Department of the Legislative Assembly, Northern Territory Government

Mr HENDERSON - 1999-10-19

I have here a damning indictment which spells out the failure of the CLP government to properly resource and maintain the accident and emergency department at Royal Darwin Hospital. This document goes to the government’s failure to properly staff the department, its failure to provide decent equipment, the appalling physical layout of the facility and the risk to patient care, privacy and dignity. I seek leave to table the document.

Leave granted.

A member: What is it?

Mr HENDERSON: A letter. Dr David Green, specialist in emergency medicine, said in February this year:

The current lack of space leads to this degrading lack of privacy and dignity on a daily basis. It seems to be established practice that patients are seen and treated in corridors. Every day I have seen suturing, drainage of abscesses ...

Mr PALMER: A point of order, Mr Speaker! The member cannot make speeches in relation to questions. He should get to his feet and ask the question.

Mr SPEAKER: I don’t think there is a point of order at this stage, but I ask the member for Wanguri to wind up the question as quickly as possible.

Mr HENDERSON: Nearly there.

Every day I have seen suturing, drainage of abscesses and other procedures take place in open corridors. On many occasions patients with pus-filled wounds are treated in general utility beds as there is no procedure room for this.

Minister, doesn’t this appalling situation go to the very heart of your failure to deliver on the basics for Territorians?

ANSWER
Mr Speaker, I won’t answer on the detail of Dr Green’s report until I see it, because we have a shameful record in this House of Labor producing documents and selectively quoting from them.

I have met Dr David Green and spoken to him at some length about the problems of the accident and emergency department at Royal Darwin. It is an issue that does deserve some solutions. We’ve come up with several million dollars’ worth of solutions. It is in the budget. I am aware that the member for Wanguri was not here when the budget was debated, but his colleagues, whom he should seek some counsel from, would be able to tell him that this government has moved to build a state-of-the-art accident and emergency centre on the campus at Royal Darwin Hospital. We have discussed that with staff at some length and it is very common knowledge that the new accident and emergency department will address some of the problems that are in the current department.

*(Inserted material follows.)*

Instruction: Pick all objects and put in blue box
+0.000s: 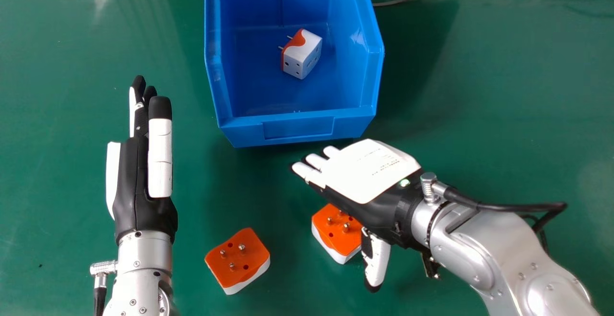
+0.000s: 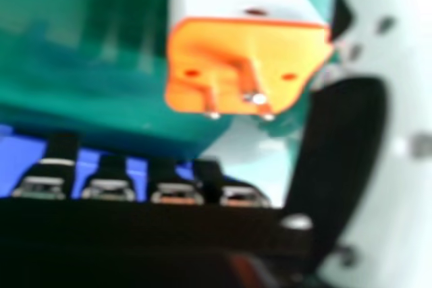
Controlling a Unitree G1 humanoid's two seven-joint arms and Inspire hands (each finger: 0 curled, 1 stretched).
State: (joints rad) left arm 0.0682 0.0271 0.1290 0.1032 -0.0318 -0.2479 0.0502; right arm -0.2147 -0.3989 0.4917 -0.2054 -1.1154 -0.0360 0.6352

What the Labor Party is trying to do here is run a self-fulfilling prophecy. ‘We asked the government was it fixing up the problems and blow me down, it did’. Well, I can tell you it happened long before you came here. We knew there were some problems with the accident and emergency department. We’ve move quickly to address those.

Mr Stirling: You promised to 3 years ago.

Mr DUNHAM: We promised 3 years ago? I can tell the House about the stresses in that particular department. There are something like 180 000 occasions a year of outpatient care at Royal Darwin. The hospital budget over the last 3 years has gone up $33m. This is not an indicator of government that is not addressing some of the problems that are out there.

We are talking about 5 categories of emergency medicine in that centre, and Royal Darwin Hospital is well above national benchmarks in 4 of them. We know that we are under in the other one. We know that we’ve still got some work to do with category 2, but I can assure Territorians that those people who attend Royal Darwin Hospital and need immediate medical treatment get it. The accident and emergency department is fully accredited, which is a rarity around Australia. We have an accredited, hardworking emergency department, funded by this government, which will in the near future be replaced by this government under a program costing some $8m.

I know accident and emergency at Royal Darwin is not a very pleasant place to sit waiting, but that’s the way of hospitals. The matters relating to people who attend there are matters to do with stress and crisis and acute illness. Among the many staff who work there are 2 fully-accredited emergency specialists. Five years ago we had none. We have 18 doctors on roster and 35 nurses. Benchmarking that against probably any other hospital in Australia shows that we are very well equipped in terms of our human resources.

Yes, the physical resource needs replacing. And yes, we will do it.